Problem ▸
With the images excluded, set down every line of the listing below exactly.

Supplied data ▸
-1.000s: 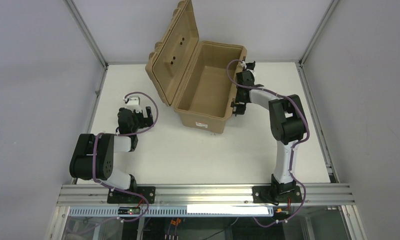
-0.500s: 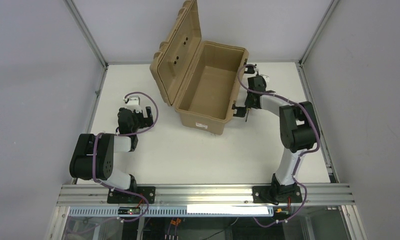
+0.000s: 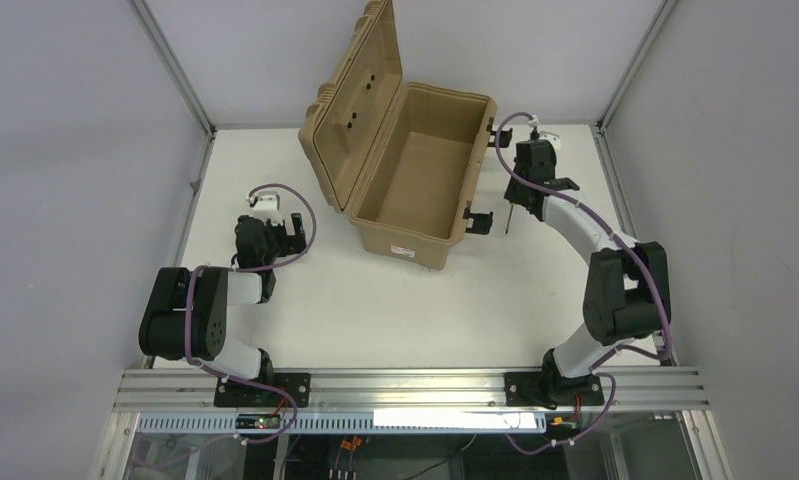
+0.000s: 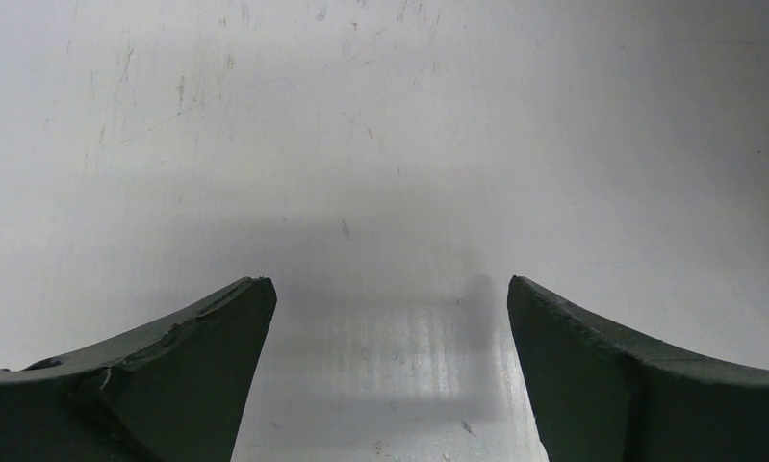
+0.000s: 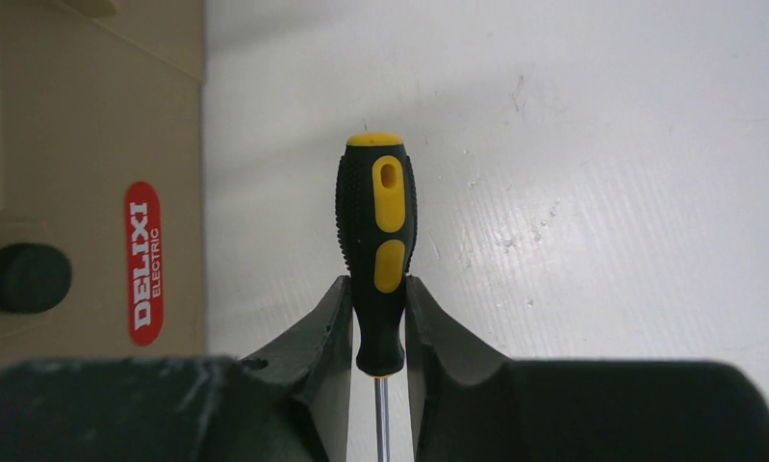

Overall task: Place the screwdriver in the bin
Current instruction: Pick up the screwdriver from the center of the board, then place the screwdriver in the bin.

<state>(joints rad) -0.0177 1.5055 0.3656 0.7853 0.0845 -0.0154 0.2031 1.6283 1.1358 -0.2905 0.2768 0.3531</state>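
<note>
The screwdriver has a black handle with yellow inlays, and my right gripper is shut on its lower end. Its thin shaft sticks out toward the near side. From above, the right gripper hangs over the table just right of the bin, outside it. The bin is a tan case with its ribbed lid standing open and nothing visible inside. Its side wall with a red label fills the left of the right wrist view. My left gripper is open over bare table, far left of the bin.
Black latches jut from the bin's right side, close to the screwdriver shaft. An aluminium frame post stands at the table's back right corner. Grey walls close in the table on both sides.
My right arm has swung away from the bin's right rim, out to the right and back, carrying the screwdriver. The bin's lid stands slightly more upright. The left arm has not moved.
</note>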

Response to the exercise ▸
-1.000s: 
-0.500s: 
+0.000s: 
+0.000s: 
+0.000s: 

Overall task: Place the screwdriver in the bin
Current instruction: Pick up the screwdriver from the center of the board, then place the screwdriver in the bin.

<state>(joints rad) -0.0177 1.5055 0.3656 0.7853 0.0845 -0.0154 0.2031 1.6283 1.1358 -0.2905 0.2768 0.3531</state>
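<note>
The screwdriver has a black handle with yellow inlays, and my right gripper is shut on its lower end. Its thin shaft sticks out toward the near side. From above, the right gripper hangs over the table just right of the bin, outside it. The bin is a tan case with its ribbed lid standing open and nothing visible inside. Its side wall with a red label fills the left of the right wrist view. My left gripper is open over bare table, far left of the bin.
Black latches jut from the bin's right side, close to the screwdriver shaft. An aluminium frame post stands at the table's back right corner. Grey walls close in the table on both sides.
My right arm has swung away from the bin's right rim, out to the right and back, carrying the screwdriver. The bin's lid stands slightly more upright. The left arm has not moved.
</note>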

The answer is complete, and the exercise is done.